A very simplistic chatbot using Go on the backend, HTMX on the frontend and libsql as a vector database as well as Ollama to run the LLMs.
This was just an exercise to learn the basics of the used technologies.
Required Ollama models or Llamafiles:
Ollama is easier for development and quicker iterations of testing different models. But for deployment llamafiles would be easier.
"llama3.1:8b-instruct-q8_0" for answering questions. It is a fairly small model, to make sure it can only answer questions by actually using RAG.
"nomic-embed-text:latest" for creating embeddings from text. This is a very fast model, specially for creating embeddings from text.
Run
Dev: Simply run via air
Build: make build, since everything aside from the database file (which will be generated on startup) is statically embedded, it can be run and distributed as a single binary.
Add RAG data to vector database
Upload plain text via the 'Vector database upload area' in the frontend. Every upload will be chunked and saved to the DB.
Chat Workflow
Upload data to the vector db, to make the system smarter by using RAG.
Send a request from the frontend chat interface to the backend.
The backend will forward that request to an embedding model, to get the question as a vector.
Then that vector question will be used to query the vector database, to find similar chunks of text.
Now the plain text question, together with the plain text chunks of text, will be sent to the LLM.

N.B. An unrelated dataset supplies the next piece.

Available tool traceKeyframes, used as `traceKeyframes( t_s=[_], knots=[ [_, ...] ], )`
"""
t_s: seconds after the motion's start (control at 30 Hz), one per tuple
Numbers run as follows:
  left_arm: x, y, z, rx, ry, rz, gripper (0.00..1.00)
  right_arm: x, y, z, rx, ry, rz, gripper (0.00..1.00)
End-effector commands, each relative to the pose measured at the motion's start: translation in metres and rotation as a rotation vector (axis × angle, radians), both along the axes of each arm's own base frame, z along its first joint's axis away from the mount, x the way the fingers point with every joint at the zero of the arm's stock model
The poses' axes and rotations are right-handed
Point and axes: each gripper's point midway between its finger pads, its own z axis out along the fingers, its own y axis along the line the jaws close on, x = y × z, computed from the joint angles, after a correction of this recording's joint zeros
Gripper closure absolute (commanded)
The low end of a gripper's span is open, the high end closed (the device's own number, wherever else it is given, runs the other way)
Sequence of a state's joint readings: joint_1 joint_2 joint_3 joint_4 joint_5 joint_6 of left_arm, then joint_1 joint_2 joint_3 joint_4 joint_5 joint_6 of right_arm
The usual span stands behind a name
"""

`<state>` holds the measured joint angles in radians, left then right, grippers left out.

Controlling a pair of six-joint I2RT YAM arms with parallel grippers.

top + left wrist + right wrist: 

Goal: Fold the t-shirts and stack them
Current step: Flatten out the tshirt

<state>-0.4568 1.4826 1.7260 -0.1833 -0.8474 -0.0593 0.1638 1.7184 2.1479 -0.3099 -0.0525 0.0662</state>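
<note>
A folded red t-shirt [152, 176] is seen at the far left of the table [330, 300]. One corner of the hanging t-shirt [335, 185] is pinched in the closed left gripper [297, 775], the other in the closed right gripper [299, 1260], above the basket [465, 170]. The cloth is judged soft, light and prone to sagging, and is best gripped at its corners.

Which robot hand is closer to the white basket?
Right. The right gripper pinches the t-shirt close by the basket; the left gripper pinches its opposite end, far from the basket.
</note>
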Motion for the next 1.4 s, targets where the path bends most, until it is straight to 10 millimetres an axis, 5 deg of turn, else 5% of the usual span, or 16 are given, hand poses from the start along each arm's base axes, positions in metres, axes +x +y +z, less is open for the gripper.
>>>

The LLM will generate a response based on that data, and either answer the question of say it doesn't know.
Image Workflow (just a small test case)
Choose an image file.
Upload, it will be saved to the backend.
Start annotation.
Draw a rectangle around an area of interest.
Submit annotation
The picture will be formatted to base64, and the formatted image together with the rectangle coordinates will be sent to the LLM to be analyzed.